In a way, Eduardo was surprised to find, losing Maria again turned out to feel almost natural. Eduardo had known that after the case was over he would have a feeling of having reached the peak of his life, of looking over its edge, of knowing that soon night would fall, and that even sooner it would be time to turn around. Now that Maria was gone again, he found himself heading back down already—and it seemed a less frightening journey, somehow, though he did have to marvel at its swiftness.

Her departure had been a catastrophe Eduardo had been drilling for most of his adult life. Her return had been, in the end, merely a kind of caesura between miseries. Or maybe not even that.

And yet it was true that Eduardo had been sure about her once—surer than he had ever been about anything else, before or since.

Over the months, Eduardo thought often of Lily Hayes’s time in prison—of how difficult it must be to be there after a life as short and easy as hers. She’d have to recall memories that she’d barely been present for at the time; she’d have to turn them over and over again in her mind, looking for new details and complexities. It would be like scrambling for the crumbs of meals you’d consumed without knowing you’d need to ration them. It would be like craning your neck to try to see something beyond a picture’s frame.

A year after the conviction, Eduardo read in the paper that Sebastien LeCompte was having an estate sale, and he hired a man to go to it and buy the Steinway. All told, the purchase was approximately what he’d made on Lily Hayes’s conviction. He saw how this could be viewed as a kind of revenge, but really he meant it as a kind of penance—though not penance for the chance that he’d been wrong about Lily. Eduardo felt humility before that possibility, as before all other possibilities. He had done his best. He had made a good faith attempt at agency in this lifetime. This, and only this, was all that any of us could really do or know that we had done.

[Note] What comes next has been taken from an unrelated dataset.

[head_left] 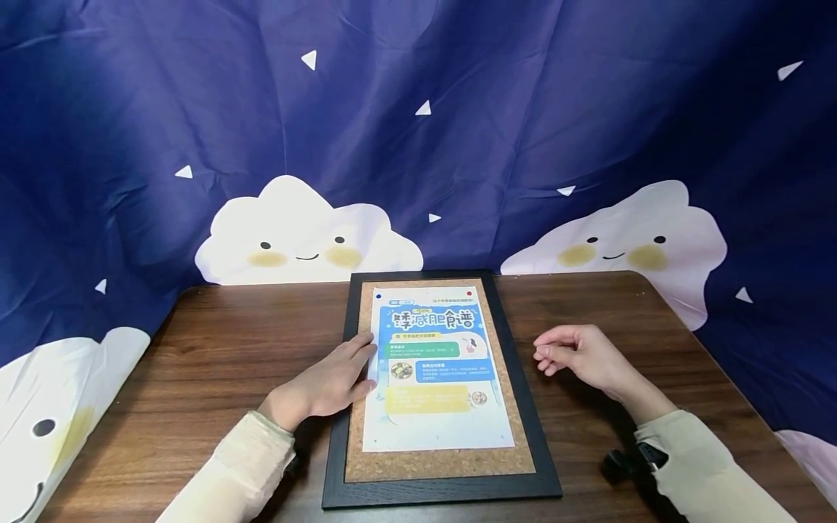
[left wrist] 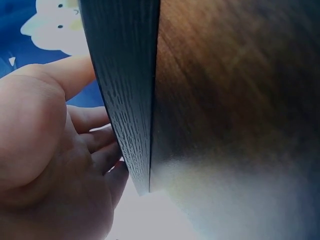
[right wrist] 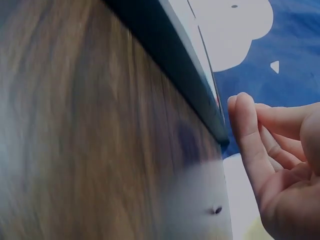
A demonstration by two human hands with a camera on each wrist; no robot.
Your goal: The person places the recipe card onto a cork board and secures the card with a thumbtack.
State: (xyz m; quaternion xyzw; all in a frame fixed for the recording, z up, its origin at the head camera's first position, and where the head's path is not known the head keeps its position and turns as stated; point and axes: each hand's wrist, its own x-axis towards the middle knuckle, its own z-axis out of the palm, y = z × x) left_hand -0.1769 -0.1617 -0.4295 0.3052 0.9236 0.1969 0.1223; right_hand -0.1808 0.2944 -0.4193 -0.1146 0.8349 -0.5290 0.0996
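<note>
A black-framed cork board [head_left: 441, 465] lies on the table. On it is a white sheet printed as a blue, green and yellow poster [head_left: 438, 432], with a blue pushpin [head_left: 378, 296] and a red pushpin [head_left: 468, 293] at its top corners. My left hand [head_left: 333, 374] rests across the board's left edge, fingers extended and fingertips on the sheet's left margin. From the left wrist view, its fingers pass behind the frame's side [left wrist: 125, 95]. Right of the board hovers my right hand [head_left: 582, 359], fingers bent and the thumb meeting the fingertips; nothing shows between them.
The brown wooden table [head_left: 261, 327] extends on both sides of the board. Behind it hangs a dark blue cloth [head_left: 418, 145] with white clouds and triangles. A small dark item [right wrist: 217, 210] lies near the table's far edge in the right wrist view.
</note>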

Conceding the fallibility of your knowledge was only the first step: Given that, you had to proceed, you had to discern, you had to assess and evaluate and distinguish right from wrong, you had to sort out truth from falsehood (people might say they weren’t doing this, but, of course, they were doing this; they were acting on many layers of unexamined belief with every breath they took, with every moment they lived). And then, whatever you decided you believed, you had to act as though you really believed it. If you did not do this, you weren’t just a coward. If you did not do this, you were forfeiting something far bigger than bravery.

After Lily’s sentencing, Sebastien was finally allowed to visit her in prison. He arrived to find her sitting at a table, smoking. Her hair was longer and seemed a different color—not just dirtier, but actually darker, somehow.

“They say that stuff will kill you,” he said feebly.

“God,” she said. “I hope something else gets to it first.”

“Is your hair a different color?”

She shrugged. “I don’t know. Maybe.”

“They say Marie Antoinette’s hair went white the night before she was executed.”

Lily had once told Sebastien that he didn’t know what he meant when he talked, but this was not an accurate diagnosis. Usually he just didn’t care—he only wanted to sound clever, and there was a crystalline simplicity and directness in this, really, when you thought about it. But now he felt like he did care, he cared very much—he just didn’t know what he was trying to say. Whatever that was was off in some other galaxy, the kind that was so far away that by the time you got there you’d be dead.

Lily shook her head. “That’s not how it works. It’s just that all her brown hair fell out.” She took a puff of her cigarette. There was an intense agitation in her movements now that Sebastien hadn’t noticed at the trial. “I can’t believe they let you in here.”